WHAT THIS TASK INVOLVES ::
Could you print exactly the lines of the listing below, starting at the line that has "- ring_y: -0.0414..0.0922" and ending at the line that has "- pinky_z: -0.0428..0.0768", and only those lines?

---- DATA FOR REVIEW

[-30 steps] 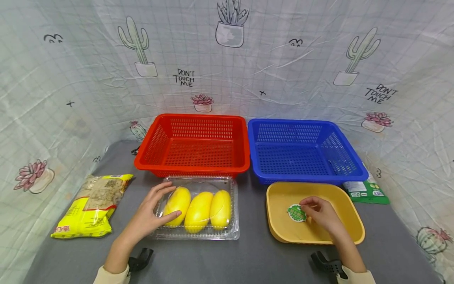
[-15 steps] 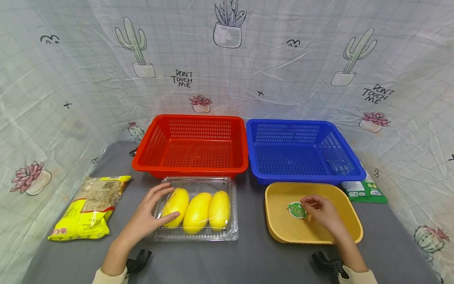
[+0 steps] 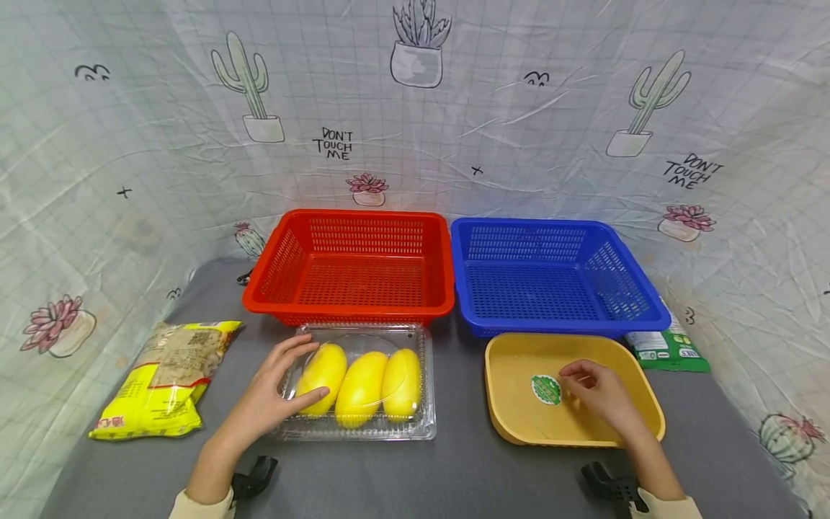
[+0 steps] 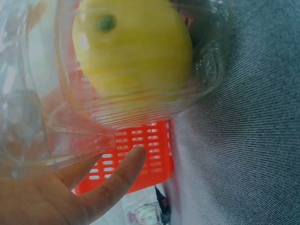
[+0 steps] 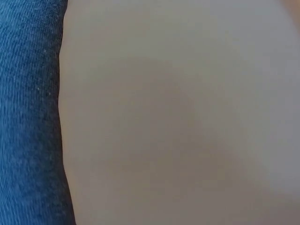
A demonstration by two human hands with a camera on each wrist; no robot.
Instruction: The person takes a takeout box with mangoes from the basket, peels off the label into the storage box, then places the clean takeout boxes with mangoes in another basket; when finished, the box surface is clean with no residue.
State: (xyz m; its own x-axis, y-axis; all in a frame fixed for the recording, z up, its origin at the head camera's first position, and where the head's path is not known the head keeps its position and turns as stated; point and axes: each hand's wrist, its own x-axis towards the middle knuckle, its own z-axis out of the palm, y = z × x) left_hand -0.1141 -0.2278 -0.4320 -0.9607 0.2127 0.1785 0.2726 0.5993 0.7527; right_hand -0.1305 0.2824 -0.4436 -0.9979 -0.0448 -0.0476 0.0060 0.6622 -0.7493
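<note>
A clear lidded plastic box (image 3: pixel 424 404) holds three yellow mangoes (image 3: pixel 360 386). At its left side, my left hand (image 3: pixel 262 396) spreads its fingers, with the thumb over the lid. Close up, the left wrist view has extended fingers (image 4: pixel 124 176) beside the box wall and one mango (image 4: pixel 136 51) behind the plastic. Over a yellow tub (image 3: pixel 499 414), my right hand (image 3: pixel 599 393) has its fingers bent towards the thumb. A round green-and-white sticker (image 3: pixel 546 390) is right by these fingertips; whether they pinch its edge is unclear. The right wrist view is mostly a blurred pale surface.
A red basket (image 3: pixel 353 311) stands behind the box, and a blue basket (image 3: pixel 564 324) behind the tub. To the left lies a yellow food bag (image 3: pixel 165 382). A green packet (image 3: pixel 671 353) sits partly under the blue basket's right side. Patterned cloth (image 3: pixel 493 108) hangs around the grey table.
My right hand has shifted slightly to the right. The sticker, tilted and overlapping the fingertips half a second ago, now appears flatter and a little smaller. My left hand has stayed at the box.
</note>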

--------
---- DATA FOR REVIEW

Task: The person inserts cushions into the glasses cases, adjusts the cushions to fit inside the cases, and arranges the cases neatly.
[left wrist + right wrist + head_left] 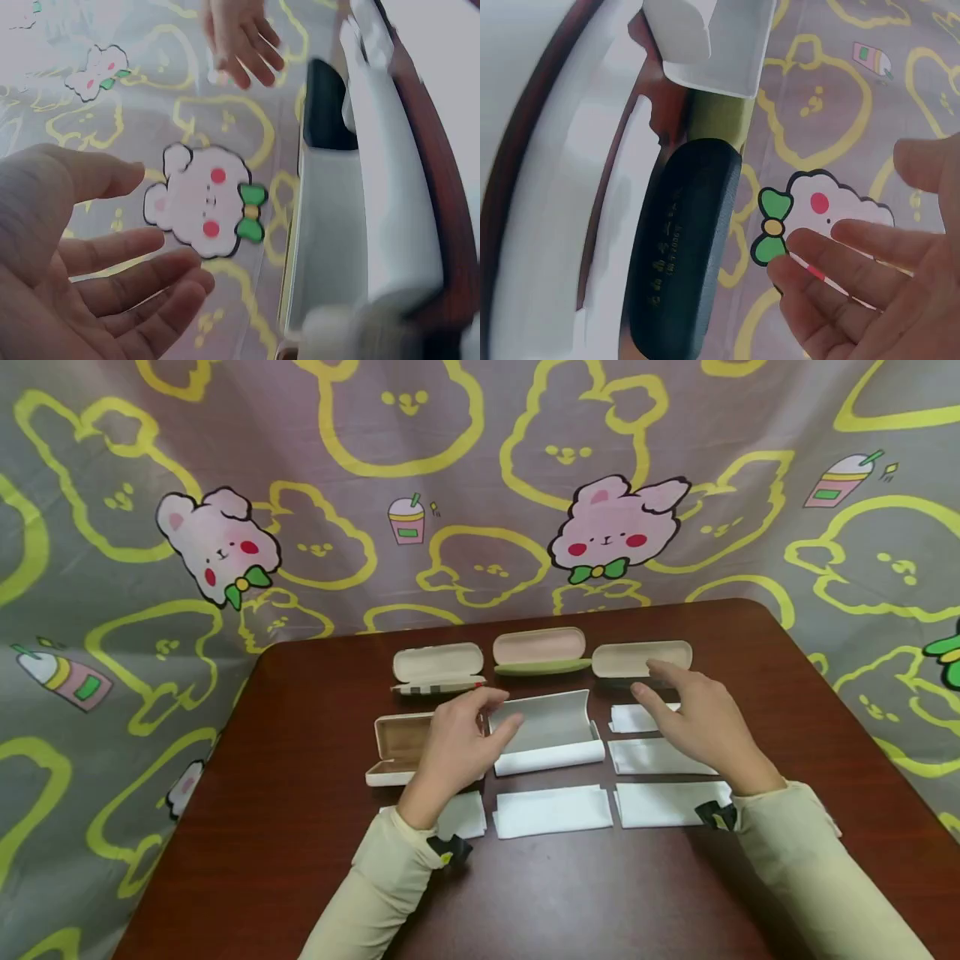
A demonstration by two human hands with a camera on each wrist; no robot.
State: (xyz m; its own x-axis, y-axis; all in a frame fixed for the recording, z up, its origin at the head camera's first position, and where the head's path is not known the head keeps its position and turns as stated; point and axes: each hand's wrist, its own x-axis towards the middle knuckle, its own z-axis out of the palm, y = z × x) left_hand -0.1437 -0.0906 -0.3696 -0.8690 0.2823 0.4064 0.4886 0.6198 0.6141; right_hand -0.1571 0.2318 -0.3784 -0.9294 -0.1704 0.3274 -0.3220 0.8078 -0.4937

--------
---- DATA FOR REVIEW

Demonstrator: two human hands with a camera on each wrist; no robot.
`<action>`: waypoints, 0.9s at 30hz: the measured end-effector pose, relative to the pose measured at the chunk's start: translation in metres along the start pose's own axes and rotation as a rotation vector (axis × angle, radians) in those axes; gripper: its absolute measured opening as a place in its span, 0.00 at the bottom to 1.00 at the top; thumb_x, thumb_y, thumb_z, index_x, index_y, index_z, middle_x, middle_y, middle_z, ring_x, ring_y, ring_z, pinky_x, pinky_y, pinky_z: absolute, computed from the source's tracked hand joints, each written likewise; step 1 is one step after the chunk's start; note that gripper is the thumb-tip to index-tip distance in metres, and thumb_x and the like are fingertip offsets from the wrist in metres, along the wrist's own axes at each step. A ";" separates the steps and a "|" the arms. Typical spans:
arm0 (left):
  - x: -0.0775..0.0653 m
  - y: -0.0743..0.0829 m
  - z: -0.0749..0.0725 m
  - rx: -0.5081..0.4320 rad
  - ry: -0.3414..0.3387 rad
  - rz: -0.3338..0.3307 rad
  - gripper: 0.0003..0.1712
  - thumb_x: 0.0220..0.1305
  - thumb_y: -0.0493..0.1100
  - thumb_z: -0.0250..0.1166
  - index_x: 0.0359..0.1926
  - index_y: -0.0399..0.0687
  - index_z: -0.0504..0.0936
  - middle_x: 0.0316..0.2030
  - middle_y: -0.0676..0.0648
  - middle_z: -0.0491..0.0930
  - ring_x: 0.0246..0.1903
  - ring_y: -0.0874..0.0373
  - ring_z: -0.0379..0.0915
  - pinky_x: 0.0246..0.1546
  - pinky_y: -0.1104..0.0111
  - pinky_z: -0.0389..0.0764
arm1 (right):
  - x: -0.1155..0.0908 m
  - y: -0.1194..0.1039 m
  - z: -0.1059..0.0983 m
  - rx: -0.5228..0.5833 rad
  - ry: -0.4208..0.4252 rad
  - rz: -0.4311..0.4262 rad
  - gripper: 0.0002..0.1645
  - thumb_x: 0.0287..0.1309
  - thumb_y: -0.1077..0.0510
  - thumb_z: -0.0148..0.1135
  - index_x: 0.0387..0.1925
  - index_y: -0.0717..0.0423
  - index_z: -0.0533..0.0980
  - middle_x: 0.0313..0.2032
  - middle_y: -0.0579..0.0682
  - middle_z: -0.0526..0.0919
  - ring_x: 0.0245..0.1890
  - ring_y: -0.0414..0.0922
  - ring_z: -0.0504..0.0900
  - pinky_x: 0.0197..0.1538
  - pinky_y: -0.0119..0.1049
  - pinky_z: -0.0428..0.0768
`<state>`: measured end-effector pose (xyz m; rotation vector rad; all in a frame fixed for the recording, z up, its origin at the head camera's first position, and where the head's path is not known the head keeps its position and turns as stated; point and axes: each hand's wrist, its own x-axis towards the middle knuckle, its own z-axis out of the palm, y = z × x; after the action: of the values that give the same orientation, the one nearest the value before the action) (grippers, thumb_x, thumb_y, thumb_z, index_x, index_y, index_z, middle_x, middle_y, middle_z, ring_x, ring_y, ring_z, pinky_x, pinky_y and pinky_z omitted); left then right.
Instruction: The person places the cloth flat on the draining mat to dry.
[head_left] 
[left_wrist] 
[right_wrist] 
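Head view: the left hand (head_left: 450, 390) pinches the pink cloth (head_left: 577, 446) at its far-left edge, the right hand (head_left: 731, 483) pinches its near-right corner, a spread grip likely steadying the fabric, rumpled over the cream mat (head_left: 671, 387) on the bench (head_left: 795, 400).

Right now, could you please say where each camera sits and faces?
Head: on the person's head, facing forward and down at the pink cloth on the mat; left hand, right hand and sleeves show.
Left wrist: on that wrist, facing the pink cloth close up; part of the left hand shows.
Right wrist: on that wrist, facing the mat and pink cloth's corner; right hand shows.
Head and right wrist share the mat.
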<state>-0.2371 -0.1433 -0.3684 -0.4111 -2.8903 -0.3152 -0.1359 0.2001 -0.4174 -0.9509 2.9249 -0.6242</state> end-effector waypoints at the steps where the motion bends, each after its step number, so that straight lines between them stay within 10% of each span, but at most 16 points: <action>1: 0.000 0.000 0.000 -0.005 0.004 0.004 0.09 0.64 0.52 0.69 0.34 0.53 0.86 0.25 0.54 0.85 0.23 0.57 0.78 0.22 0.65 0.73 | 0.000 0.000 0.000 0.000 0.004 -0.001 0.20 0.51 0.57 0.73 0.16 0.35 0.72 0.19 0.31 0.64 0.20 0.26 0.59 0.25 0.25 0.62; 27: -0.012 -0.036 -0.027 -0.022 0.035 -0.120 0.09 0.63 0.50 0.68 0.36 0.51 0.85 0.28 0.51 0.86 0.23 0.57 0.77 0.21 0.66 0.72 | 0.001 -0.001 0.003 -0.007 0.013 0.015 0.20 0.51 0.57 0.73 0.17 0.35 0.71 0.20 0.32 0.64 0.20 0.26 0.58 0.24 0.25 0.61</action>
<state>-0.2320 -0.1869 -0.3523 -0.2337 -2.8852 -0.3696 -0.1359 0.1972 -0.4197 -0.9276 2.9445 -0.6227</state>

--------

REPLY TO THE EXERCISE ::
  - ring_y: -0.0414..0.0922
  - ring_z: -0.0504..0.0900
  - pinky_x: 0.0197..0.1538
  - pinky_y: -0.0119..0.1049
  - pinky_z: -0.0428..0.0768

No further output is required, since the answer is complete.